Pirfenidone May Benefit Unclassifiable Progressive Fibrosing Interstitial Lung Disease

Pulmonary Fibrosis Chest Scan
Pulmonary Fibrosis Chest Scan
Although the planned statistical model could not be applied to primary end point data, key secondary end point analysis suggested that patients with progressive fibrosing unclassifiable interstitial lung disease could benefit from pirfenidone.

Although the planned statistical model could not be applied to primary end point data, key secondary end point analysis in a study published in The Lancet: Respiratory Medicine suggested that patients with progressive fibrosing unclassifiable interstitial lung disease (ILD) could benefit from treatment with pirfenidone.

This phase 2, multicenter, randomized, double-blind, placebo-controlled trial at 70 centers throughout Europe, Canada, and Australia (ClinicalTrials.gov Identifier: NCT03099187) was designed to assess the safety and efficacy of pirfenidone in patients between 18 and 85 years old with progressive fibrosing unclassifiable ILD (N=253). Eligible patients had a high-resolution computed tomography (CT) from the previous 12 months, >10% fibrosis on high-resolution CT, percent predicted carbon monoxide diffusing capacity (DLco) of ≥30%, and a percent predicted forced vital capacity (FVC) of ≥45%. Participants were randomly assigned (1:1) to placebo or 2403 mg oral pirfenidone daily, stratified by use of concomitant mycophenolate mofetil and absence or presence of interstitial pneumonia with autoimmune features. Baseline characteristics were similar between groups.

The primary study end point was mean predicted FVC change from baseline over 24 weeks, measured by daily home spirometry. Secondary study end points (all compared with baseline) were FVC change measured by site spirometry, change in percent predicted DLco, proportion of patients with >5% or >10% absolute or relative decline in percent predicted FVC measured by clinic-based spirometry, change in University of California San Diego-Shortness of Breath Questionnaire (UCSD-SOBQ) score, change in 6-minute walk distance (6MWD), change in cough visual analogue scale, change in Leicester Cough Questionnaire score, and changes in total and  subscores of the St George’s Respiratory Questionnaire (SGRQ), progression-free survival, and the proportion of patients experiencing nonelective hospitalization (respiratory and all-cause) and acute exacerbations. Safety was assessed in all participants receiving ≥1 dose of the study drug.

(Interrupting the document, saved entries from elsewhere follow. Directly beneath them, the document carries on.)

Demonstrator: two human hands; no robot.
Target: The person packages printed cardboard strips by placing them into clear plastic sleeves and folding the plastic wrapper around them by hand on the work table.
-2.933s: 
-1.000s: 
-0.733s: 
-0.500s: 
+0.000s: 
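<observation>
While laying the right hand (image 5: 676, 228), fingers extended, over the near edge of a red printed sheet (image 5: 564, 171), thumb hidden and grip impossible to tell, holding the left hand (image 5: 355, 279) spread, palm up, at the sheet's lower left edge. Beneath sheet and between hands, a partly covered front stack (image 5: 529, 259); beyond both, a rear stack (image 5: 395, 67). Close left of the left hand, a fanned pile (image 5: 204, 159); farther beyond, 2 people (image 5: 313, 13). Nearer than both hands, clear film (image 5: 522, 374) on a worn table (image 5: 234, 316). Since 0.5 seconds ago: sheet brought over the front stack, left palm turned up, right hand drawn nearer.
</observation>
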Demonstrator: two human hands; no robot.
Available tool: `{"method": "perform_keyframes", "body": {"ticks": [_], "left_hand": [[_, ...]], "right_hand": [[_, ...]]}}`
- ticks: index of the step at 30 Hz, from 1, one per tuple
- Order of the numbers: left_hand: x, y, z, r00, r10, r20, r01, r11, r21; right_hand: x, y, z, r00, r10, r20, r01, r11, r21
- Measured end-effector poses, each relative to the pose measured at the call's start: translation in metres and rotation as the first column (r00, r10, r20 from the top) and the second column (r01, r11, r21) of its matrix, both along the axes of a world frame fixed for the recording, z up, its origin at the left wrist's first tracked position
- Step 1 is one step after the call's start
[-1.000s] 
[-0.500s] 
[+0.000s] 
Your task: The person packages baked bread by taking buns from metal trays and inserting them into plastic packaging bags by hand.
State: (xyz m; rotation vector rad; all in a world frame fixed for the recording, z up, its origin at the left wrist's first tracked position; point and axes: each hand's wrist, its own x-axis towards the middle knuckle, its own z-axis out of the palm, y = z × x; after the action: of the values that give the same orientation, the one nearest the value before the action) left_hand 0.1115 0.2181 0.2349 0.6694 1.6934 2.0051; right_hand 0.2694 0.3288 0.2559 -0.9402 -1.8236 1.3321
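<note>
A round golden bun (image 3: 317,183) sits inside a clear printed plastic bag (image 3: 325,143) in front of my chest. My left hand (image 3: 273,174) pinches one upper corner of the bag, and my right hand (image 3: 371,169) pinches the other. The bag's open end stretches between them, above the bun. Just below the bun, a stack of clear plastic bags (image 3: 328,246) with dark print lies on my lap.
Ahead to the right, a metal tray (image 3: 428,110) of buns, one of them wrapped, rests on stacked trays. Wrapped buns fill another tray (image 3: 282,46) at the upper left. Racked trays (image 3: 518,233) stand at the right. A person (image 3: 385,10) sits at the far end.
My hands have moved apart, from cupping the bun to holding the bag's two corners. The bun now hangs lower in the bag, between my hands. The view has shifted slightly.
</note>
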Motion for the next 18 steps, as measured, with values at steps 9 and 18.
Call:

Among the total 253 participants, 127 were randomly assigned to pirfenidone and 126 to placebo, with 2 placebo group participants not receiving treatment due to errors in randomization. The application of the prespecified statistical model for analysis of the primary end point was made impossible by 2 issues. First, the home spirometry readings were affected by technical reliability issues (obtained values were physiologically implausible), and it was not suitable to apply a linear regression model with a small number of spirometry readings collected over a short time period.

At 24 weeks, mean predicted FVC change from baseline was -17.9 mL (range, -5799 to 16,411) in the pirfenidone group and 116.6 mL (range, -7256 to 33,794) in the placebo group and the median predicted FVC change from baseline measured by daily home spirometry was -87.7 mL (Q1 to Q3, -338.1 to 148.6) in the pirfenidone group and -157.1 mL (Q1 to Q3, -370.9 to 70.1) in the placebo group.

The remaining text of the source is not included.